The same can be said of developmental stages, the next most stable form of human differences. Whereas our personality traits stay the same throughout our adult lives, developmental stages represent the tendencies and existential focithat change as we mature (Figure 12-1).

A434261_1_En_12_Fig1_HTML.jpg
Figure 12-1. Our chronological age is a predictor of the existential questions we face at different life stages, which produce diverse interpretations of the same experience.

The richest definition this was given to us by Erik Erikson around 1959, one of the first developmental psychologists to pay attention to the entire lifespan from the cradle to the grave. i His idea was that we pass into and out of all-consuming existential questions as we age, somewhat like we drive into and out of radio broadcasts on a long road trip. The deep questions we ask ourselves about the direction our lives are headed start off as being of little concern, but slowly become critical to us, and afterward simply fade in importance as they are resolved and we mature out of them. The eight Eriksonian questions(with approximate ages and percentages of the U.S. population) adapted for our uses here are as follows:

  • 1. Can I rely on others? 0-1 years; 2%

  • 2. Can I do it myself? 1-2 years; 2%

  • 3. Am I good or bad? 3-5 years; 2%

  • 4. Am I good at something? 6-12 years; 12%

  • 5. Who am I? 12-19 years; 10%

  • 6. Can I share my life? 20-39 years; 30%

  • 7. Do I matter? 40-64 years; 30%

  • 8. Can I die in peace? 65+ years; 12%

Don’t let the brevity of this list fool you into underestimating how profound it is.

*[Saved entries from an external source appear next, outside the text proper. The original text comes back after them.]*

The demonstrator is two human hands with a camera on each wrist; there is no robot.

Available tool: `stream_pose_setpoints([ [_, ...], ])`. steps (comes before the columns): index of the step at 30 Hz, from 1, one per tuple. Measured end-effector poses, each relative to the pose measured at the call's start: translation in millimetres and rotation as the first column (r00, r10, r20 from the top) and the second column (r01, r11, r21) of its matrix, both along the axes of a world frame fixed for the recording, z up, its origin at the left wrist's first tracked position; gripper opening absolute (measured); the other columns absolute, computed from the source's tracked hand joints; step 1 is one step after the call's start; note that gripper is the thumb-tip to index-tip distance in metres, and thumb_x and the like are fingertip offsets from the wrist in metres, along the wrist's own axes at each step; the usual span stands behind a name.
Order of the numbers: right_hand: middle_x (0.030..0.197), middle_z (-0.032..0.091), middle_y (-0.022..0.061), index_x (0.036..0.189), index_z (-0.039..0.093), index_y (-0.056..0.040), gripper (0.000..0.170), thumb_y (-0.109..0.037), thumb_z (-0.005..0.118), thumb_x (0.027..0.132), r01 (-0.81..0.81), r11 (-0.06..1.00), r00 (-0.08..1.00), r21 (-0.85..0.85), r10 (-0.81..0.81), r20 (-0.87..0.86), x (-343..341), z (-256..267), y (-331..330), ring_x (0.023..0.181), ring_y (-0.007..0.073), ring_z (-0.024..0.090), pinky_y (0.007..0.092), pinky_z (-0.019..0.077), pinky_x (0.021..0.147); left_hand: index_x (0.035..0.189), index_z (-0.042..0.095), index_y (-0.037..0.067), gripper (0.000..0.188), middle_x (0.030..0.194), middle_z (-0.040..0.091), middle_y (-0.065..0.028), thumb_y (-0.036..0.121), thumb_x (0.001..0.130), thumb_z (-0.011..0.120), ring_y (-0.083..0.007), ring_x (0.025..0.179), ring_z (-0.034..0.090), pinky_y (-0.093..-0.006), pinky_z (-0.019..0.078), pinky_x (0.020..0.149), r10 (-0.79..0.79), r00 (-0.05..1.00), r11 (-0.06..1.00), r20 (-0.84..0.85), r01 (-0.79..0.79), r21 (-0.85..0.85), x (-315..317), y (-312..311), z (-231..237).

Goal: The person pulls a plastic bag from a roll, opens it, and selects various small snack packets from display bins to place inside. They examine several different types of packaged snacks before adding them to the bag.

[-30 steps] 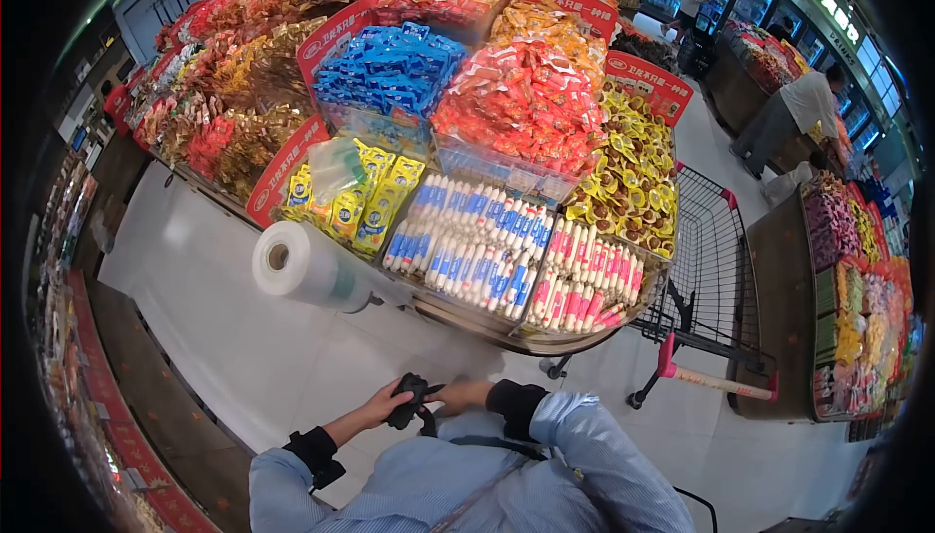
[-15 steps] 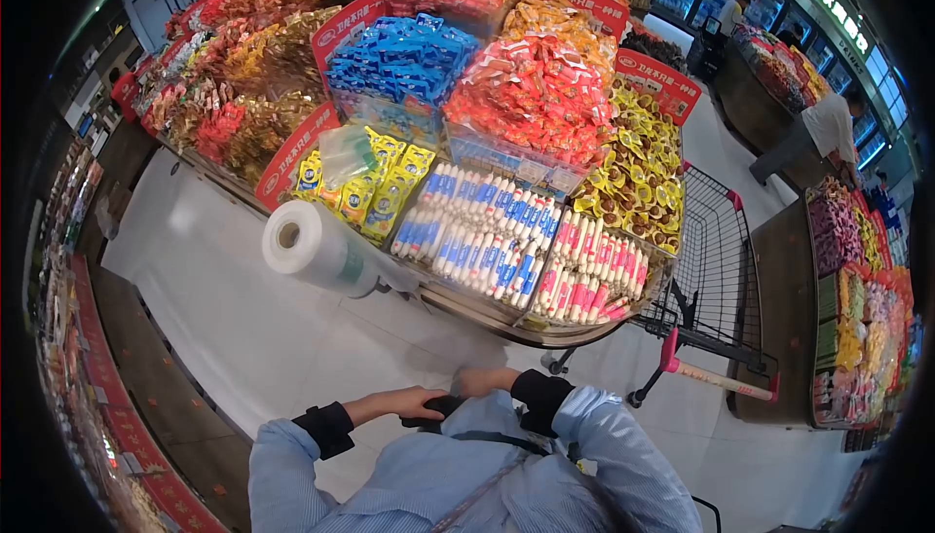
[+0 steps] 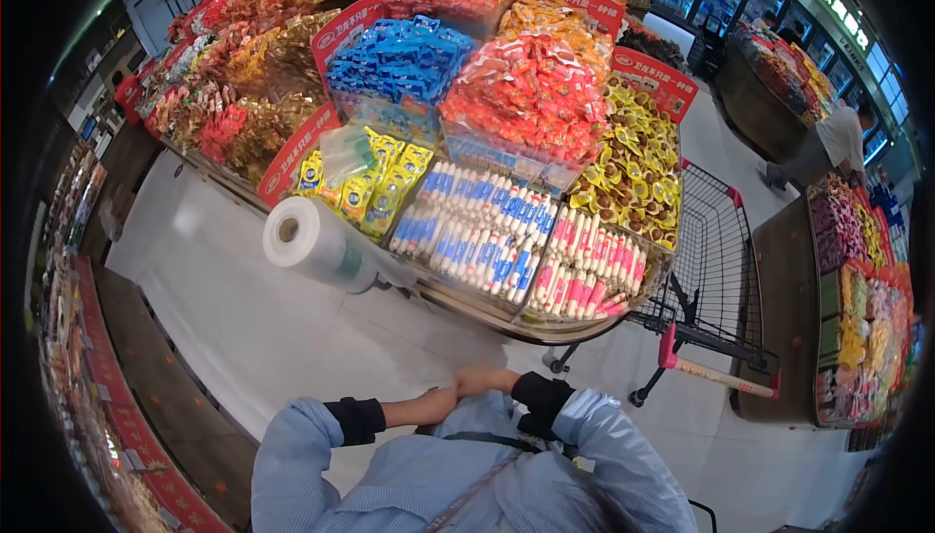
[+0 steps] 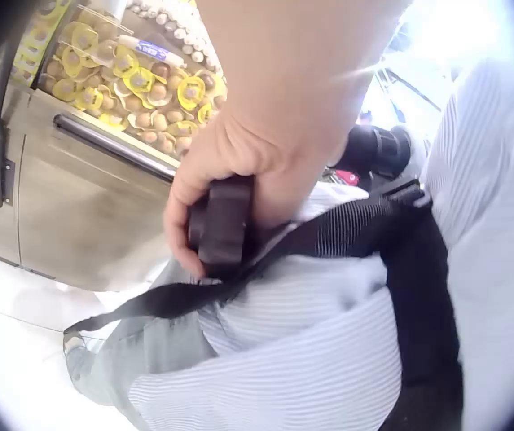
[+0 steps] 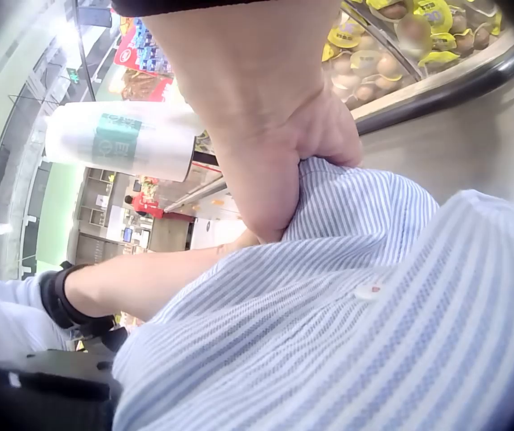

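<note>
In front of the waist, my left hand (image 3: pixel 433 404) and right hand (image 3: pixel 477 380) overlap in the head view. The left wrist view shows the left fingers curled round a small black box-shaped device (image 4: pixel 225 229), right against a black strap (image 4: pixel 342 229) at the waist. The device is mostly hidden by my body and hands in the head view. With its fingers bent over the cloth, my right hand (image 5: pixel 302 153) grips a bunched fold of the blue-striped shirt (image 5: pixel 364 197).
A snack display ahead holds white sticks (image 3: pixel 477 226) in blue wrappers and yellow-packed snacks (image 3: pixel 633 163). At its near left corner is a plastic bag roll (image 3: pixel 317 246). A shopping cart (image 3: pixel 716 270) stands at the right, and a person (image 3: pixel 838 139) bends over another display.
My left hand has moved right and in against the waist, taking the black device out of the head view. My right hand has come up slightly beside it.
</note>
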State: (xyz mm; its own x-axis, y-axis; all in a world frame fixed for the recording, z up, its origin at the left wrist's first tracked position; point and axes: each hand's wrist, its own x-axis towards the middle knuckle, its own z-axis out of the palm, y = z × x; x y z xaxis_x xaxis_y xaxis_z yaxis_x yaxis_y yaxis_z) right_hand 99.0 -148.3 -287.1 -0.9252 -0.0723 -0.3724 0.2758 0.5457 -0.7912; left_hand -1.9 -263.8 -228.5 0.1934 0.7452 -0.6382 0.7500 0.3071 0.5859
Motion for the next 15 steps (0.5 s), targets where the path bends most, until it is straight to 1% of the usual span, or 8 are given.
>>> stream_pose_setpoints([
  [2, 0.072, 0.062, 0.0147, 0.072, 0.065, -0.0058, 0.025, -0.028, 0.058, 0.065, 0.024, 0.998, 0.999, 0.064, -0.026, 0.031, -1.0, 0.2, -5.3, 0.068, 0.0294, 0.059, 0.0368, 0.0453, 0.061, 0.114, 0.025, -0.014, 0.052, 0.084, 0.055, -0.0316, 0.023, 0.082, 0.042, -0.0404, 0.077, 0.056, -0.0434, 0.0454, 0.066, -0.09, 0.996, 0.994, -0.014, 0.089, -0.059, -3.1, -3.9, -4.8],
  [3, 0.071, 0.061, 0.0161, 0.071, 0.064, -0.004, 0.025, -0.027, 0.057, 0.065, -0.024, 0.998, 1.0, 0.058, 0.023, 0.018, -0.5, -3.3, -7.0, 0.065, 0.0306, 0.058, 0.0378, 0.0444, 0.06, 0.117, 0.024, -0.014, 0.053, 0.083, 0.055, -0.0311, 0.02, 0.081, 0.043, -0.0401, 0.078, 0.056, -0.0441, 0.0451, 0.067, -0.135, 0.991, 0.987, -0.018, 0.133, -0.088, -3.9, -5.1, -5.1],
  [5, 0.069, 0.059, 0.0189, 0.069, 0.062, -0.0003, 0.025, -0.025, 0.055, 0.067, -0.119, 0.991, 0.993, 0.054, 0.12, -0.01, 1.0, -14.7, -6.6, 0.059, 0.0331, 0.055, 0.0399, 0.0424, 0.057, 0.116, 0.027, -0.013, 0.058, 0.093, 0.054, -0.0281, 0.023, 0.079, 0.053, -0.0359, 0.085, 0.056, -0.0396, 0.0454, 0.072, -0.198, 0.979, 0.958, 0.056, 0.205, -0.202, -11.0, 8.4, 39.8],
  [6, 0.068, 0.059, 0.019, 0.068, 0.062, -0.0002, 0.026, -0.025, 0.054, 0.068, -0.119, 0.991, 0.993, 0.054, 0.12, -0.007, 3.4, -13.6, -5.4, 0.058, 0.0326, 0.055, 0.0398, 0.0424, 0.057, 0.115, 0.028, -0.013, 0.06, 0.097, 0.054, -0.0266, 0.024, 0.078, 0.058, -0.0338, 0.089, 0.056, -0.0373, 0.0456, 0.074, -0.224, 0.97, 0.936, 0.096, 0.242, -0.255, -13.3, 12.9, 55.1],
  [8, 0.067, 0.058, 0.0192, 0.067, 0.061, 0.0002, 0.027, -0.025, 0.053, 0.069, -0.119, 0.992, 0.993, 0.051, 0.119, -0.001, 8.7, -8.9, -3.9, 0.057, 0.0316, 0.054, 0.0396, 0.0423, 0.056, 0.12, 0.028, -0.008, 0.06, 0.107, 0.05, -0.0234, 0.022, 0.078, 0.059, -0.0301, 0.098, 0.052, -0.0355, 0.0429, 0.08, -0.163, 0.897, 0.944, 0.412, 0.264, -0.2, -36.4, -4.6, 18.3],
  [9, 0.066, 0.058, 0.0193, 0.068, 0.061, 0.0004, 0.027, -0.025, 0.053, 0.069, -0.124, 0.992, 0.992, 0.03, 0.124, 0.005, 10.6, -7.1, -3.3, 0.056, 0.0313, 0.054, 0.0397, 0.0422, 0.056, 0.123, 0.028, -0.006, 0.061, 0.112, 0.049, -0.0218, 0.022, 0.078, 0.06, -0.0283, 0.102, 0.05, -0.0346, 0.0416, 0.083, -0.132, 0.821, 0.948, 0.556, 0.268, -0.17, -42.4, -8.1, 18.9],
  [12, 0.065, 0.057, 0.0195, 0.068, 0.061, 0.0009, 0.028, -0.025, 0.052, 0.07, -0.138, 0.99, 0.99, -0.02, 0.138, 0.019, 13.3, 0.5, 0.6, 0.055, 0.0303, 0.053, 0.0399, 0.0419, 0.055, 0.127, 0.029, 0.001, 0.057, 0.118, 0.045, -0.0183, 0.019, 0.08, 0.058, -0.0236, 0.106, 0.047, -0.0319, 0.0386, 0.088, -0.01, 0.793, 0.961, 0.609, 0.175, -0.212, -46.9, -16.6, 26.0],
  [15, 0.067, 0.058, 0.0176, 0.071, 0.061, -0.0004, 0.027, -0.026, 0.054, 0.069, -0.16, 0.986, 0.985, -0.038, 0.162, 0.063, 15.5, 5.5, 0.6, 0.058, 0.0285, 0.054, 0.0385, 0.0425, 0.057, 0.12, 0.037, 0.001, 0.052, 0.111, 0.05, -0.0167, 0.021, 0.078, 0.06, -0.0218, 0.1, 0.051, -0.0304, 0.0415, 0.082, -0.028, 0.854, 0.981, 0.52, 0.123, -0.148, -37.0, -17.4, 7.3],
])
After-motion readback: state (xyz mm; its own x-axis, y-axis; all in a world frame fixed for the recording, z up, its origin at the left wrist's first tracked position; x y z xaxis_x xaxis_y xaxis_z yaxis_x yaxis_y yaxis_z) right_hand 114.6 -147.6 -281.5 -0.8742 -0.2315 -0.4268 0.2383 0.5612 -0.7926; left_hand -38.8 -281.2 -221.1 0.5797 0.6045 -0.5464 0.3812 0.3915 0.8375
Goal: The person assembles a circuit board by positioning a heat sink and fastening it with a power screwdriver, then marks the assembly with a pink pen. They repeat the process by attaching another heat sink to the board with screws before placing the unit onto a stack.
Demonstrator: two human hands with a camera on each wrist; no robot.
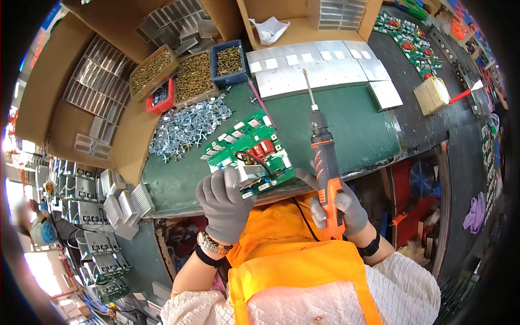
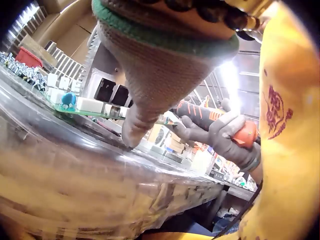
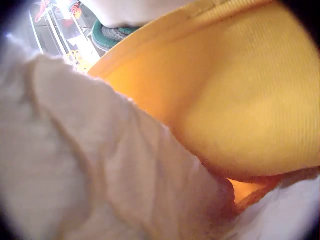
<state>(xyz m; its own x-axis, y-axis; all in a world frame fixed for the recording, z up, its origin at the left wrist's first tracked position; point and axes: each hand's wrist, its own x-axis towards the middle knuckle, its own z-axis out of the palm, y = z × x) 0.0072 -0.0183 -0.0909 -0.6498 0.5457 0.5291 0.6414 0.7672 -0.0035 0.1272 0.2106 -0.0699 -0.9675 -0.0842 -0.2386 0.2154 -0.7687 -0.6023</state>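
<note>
A green circuit board [image 1: 254, 149] with red coils and a metal heat sink lies at the front of the green bench top [image 1: 346, 122]. My gloved left hand [image 1: 225, 203] grips its near left corner. In the left wrist view the left thumb [image 2: 135, 127] hangs down at the board's edge. My gloved right hand [image 1: 349, 208] holds an orange and black electric screwdriver [image 1: 325, 168] by its handle. Its long bit points away from me, with a small brass-coloured piece at the tip. The right wrist view is filled mostly by the orange apron [image 3: 240, 100] and pale cloth.
Small metal clips [image 1: 189, 127] lie heaped left of the board. Behind them stand boxes of brass screws [image 1: 195, 78], a blue bin [image 1: 228, 80] and a red bin [image 1: 168, 100]. Flat aluminium heat sinks [image 1: 319, 78] line the back. Cardboard cartons [image 1: 59, 81] hold more heat sinks.
</note>
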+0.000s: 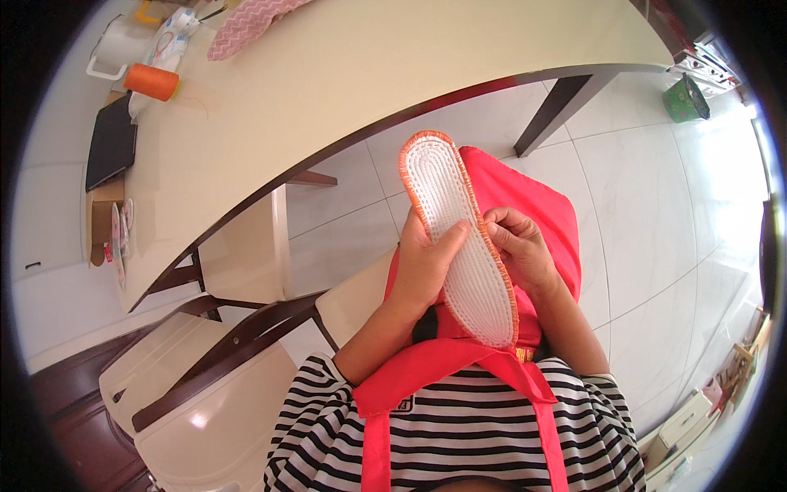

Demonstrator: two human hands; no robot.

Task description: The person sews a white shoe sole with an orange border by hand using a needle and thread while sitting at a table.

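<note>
A white woven shoe sole (pixel 476 289), its rim wrapped in orange stitching, is held upright lengthwise over my lap. My left hand (pixel 424 261) grips it from the left side, thumb lying across its ribbed face and fingers hidden behind. At the right rim, about midway along, my right hand (pixel 522 246) pinches thumb and forefinger at the orange stitches. Whether a needle or thread sits in that pinch is too small to tell. Beneath the sole, a red apron (pixel 535 197) covers my lap.
The cream table (pixel 369 80) curves ahead, bearing an orange thread cone (pixel 152 82), a pink patterned cloth (pixel 249 27) and a white container (pixel 120 46). Cream chairs (pixel 215 412) stand at the left. A table leg (pixel 553 114) and a green bin (pixel 685 99) are at the right.
</note>
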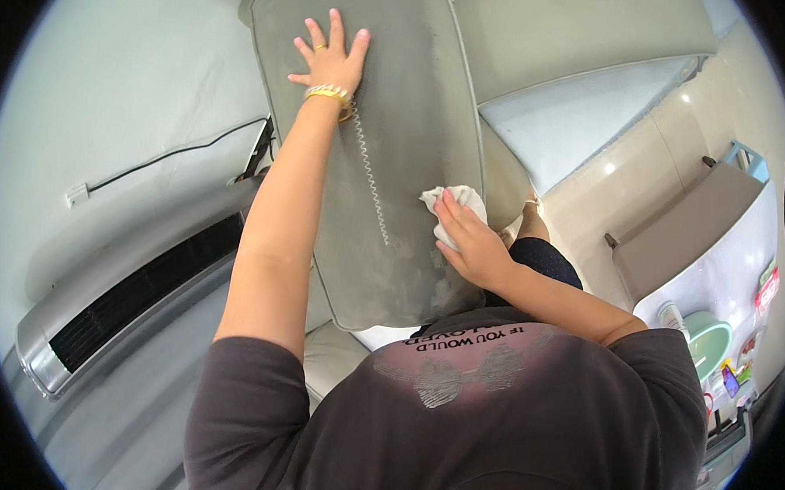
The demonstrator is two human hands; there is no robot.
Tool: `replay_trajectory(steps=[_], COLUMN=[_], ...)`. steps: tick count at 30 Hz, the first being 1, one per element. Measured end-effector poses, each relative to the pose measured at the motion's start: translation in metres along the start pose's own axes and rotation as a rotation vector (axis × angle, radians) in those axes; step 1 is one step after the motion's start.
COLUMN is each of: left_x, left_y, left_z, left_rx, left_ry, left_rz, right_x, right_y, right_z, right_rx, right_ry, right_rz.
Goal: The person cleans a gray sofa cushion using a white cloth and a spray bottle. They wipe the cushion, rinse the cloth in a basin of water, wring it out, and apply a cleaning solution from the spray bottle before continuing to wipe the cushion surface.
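Observation:
A grey-green sofa section [401,139] with piped edges stretches out in front of me, dark patches on its upholstery. White zigzag stitching [368,167] runs along its middle. My left hand [335,63] rests on the far part of this surface, fingers spread and nothing held; a ring and bracelets are on it. Nearer to me, by the right piped edge, my right hand [472,245] presses a crumpled white cloth [468,201] against the upholstery. The cloth's underside is hidden.
At left are a tall silver air conditioner [148,288] and a black cable [178,151] along the wall. Another sofa section [580,33] lies beyond. To the right, a white table [708,257] bears a green basin [709,343] and a bottle [671,318], beside a brown bench [687,232].

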State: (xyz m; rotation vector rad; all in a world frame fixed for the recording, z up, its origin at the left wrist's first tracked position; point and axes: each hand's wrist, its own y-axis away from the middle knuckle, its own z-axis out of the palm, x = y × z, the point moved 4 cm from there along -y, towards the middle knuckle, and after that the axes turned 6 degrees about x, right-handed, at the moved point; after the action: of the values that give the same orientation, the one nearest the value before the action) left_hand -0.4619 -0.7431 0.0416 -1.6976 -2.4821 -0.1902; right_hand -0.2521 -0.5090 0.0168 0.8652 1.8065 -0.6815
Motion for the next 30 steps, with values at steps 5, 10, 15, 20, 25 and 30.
replay_trajectory(steps=[5,10,15,20,25,30], left_x=[0.018,0.012,0.003,0.006,0.006,-0.005], left_y=[0.122,0.155,0.161,0.161,0.159,0.153], left_z=[-0.014,0.016,0.014,0.011,0.016,0.030], left_rx=[0.054,0.048,0.058,0.075,0.081,0.069], left_ry=[-0.246,-0.231,-0.211,-0.211,-0.210,-0.195], left_rz=[0.231,0.219,0.205,0.204,0.219,0.199], right_x=[0.023,0.065,0.050,0.023,0.040,0.078], right_y=[-0.033,-0.139,-0.063,0.065,0.024,-0.101], right_z=[0.020,-0.022,-0.002,0.029,0.034,0.007], right_rx=[0.287,0.741,0.635,0.281,0.508,0.616], right_ry=[0.047,-0.033,-0.080,-0.154,-0.259,-0.287], right_rz=[0.028,0.106,0.063,0.246,0.185,0.044])
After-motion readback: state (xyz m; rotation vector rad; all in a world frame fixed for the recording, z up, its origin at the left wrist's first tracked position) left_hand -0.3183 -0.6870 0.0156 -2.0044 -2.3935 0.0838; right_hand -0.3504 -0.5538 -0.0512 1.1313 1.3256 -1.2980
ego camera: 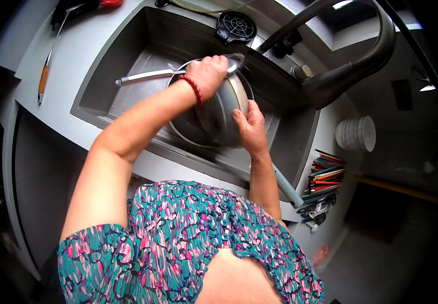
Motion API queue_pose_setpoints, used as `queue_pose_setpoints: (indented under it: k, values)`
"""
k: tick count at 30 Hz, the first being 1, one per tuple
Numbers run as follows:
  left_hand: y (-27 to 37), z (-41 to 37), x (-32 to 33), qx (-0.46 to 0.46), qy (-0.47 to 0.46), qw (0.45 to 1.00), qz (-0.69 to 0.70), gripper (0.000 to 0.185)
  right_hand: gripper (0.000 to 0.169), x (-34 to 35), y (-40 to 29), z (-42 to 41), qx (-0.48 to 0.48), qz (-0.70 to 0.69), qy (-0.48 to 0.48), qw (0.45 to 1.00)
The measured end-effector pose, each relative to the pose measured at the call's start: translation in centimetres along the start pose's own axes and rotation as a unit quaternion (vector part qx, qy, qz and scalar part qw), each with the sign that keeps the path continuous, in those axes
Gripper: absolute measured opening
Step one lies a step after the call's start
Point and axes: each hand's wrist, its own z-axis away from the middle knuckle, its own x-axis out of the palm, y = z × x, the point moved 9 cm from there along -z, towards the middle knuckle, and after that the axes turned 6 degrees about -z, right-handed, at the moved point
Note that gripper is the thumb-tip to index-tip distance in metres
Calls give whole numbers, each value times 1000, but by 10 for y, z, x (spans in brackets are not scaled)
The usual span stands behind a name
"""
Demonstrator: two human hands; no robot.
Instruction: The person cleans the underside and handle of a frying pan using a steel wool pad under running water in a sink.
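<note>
My left hand [207, 76], with a red bracelet at its wrist, is closed over a blurred, dark wiry scrubber [237, 59] at the pan's upper rim. From beside that hand a metal handle [144, 77] extends left; what it belongs to is partly hidden. My right hand [253, 129] grips the near right rim of a tilted pan [228, 102], thumb on top. A pale blue handle [289, 188] reaches past my right forearm over the sink edge, apparently the pan's. Beneath the pan sits a round metal vessel [174, 131], mostly covered.
The grey sink [101, 89] surrounds the work. A dark faucet [329, 83] arches over its right side, and a black cup rinser [238, 26] is at the back. Stacked bowls [355, 133] and many chopsticks [325, 174] lie right. A wooden-handled utensil [44, 81] rests on the left counter.
</note>
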Motion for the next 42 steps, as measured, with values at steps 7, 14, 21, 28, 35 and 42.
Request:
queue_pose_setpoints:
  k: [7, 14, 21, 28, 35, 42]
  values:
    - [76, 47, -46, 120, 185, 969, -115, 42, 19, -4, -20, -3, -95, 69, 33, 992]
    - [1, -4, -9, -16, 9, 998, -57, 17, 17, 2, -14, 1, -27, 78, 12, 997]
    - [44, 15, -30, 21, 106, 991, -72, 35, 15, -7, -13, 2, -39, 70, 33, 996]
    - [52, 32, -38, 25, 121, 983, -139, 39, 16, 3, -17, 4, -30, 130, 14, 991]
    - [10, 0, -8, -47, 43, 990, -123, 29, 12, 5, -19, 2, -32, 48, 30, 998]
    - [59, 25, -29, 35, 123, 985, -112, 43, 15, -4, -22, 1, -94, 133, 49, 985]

Erikson’s life stages read like the acts of an epic film, and the deeper you dive into any one of them, the more a world of human drama opens up.

Key Point

Memes that helps us answer the existential questions specific to our life stage will be motivating and rewarding to us. Memes that address questions outside our life stage will feel irrelevant.

We begin life born developmentally premature compared to other mammals (the fault of our huge crania, which at first we can’t even lift off the floor). In our first year as we go from helpless to walking, we either learn we can trust others to survive (question 1), or we learn that we’re on our own. Establishing our social network may be our first life lesson. (At the same time, our parents learn whether they are up to the job of being caregivers.) But on the heels of learning to trust others, and now literally up on our own heels, we next demand autonomy (question 2), using our brains and muscles as they come online to do what they were made for. (Learning collectivism is immediately followed by learning individuality.)

Now we are acting beings, doing things, going places, running, and we instantly collide with the morés of our culture, its dos and don’ts, rights and wrongs, and insistence on where we can and cannot make a mess. So we next become obsessed with whether we are good or bad (question 3), and no one lets us go a day without facing that question. Coming into our tween years, most of us resign ourselves to being good, but now we want to be good at something (question 4), so we constantly make up games and compete and measure ourselves against our peers. Soon all these skills and competencies and preferences begin to (question 5) coalesce into an identity and we find we must answer the question of who we are, trying on and discarding identities as fast as we change clothes, cliques, and hair color. (This is perhaps the worst life stage to get a tattoo, albeit the most common.)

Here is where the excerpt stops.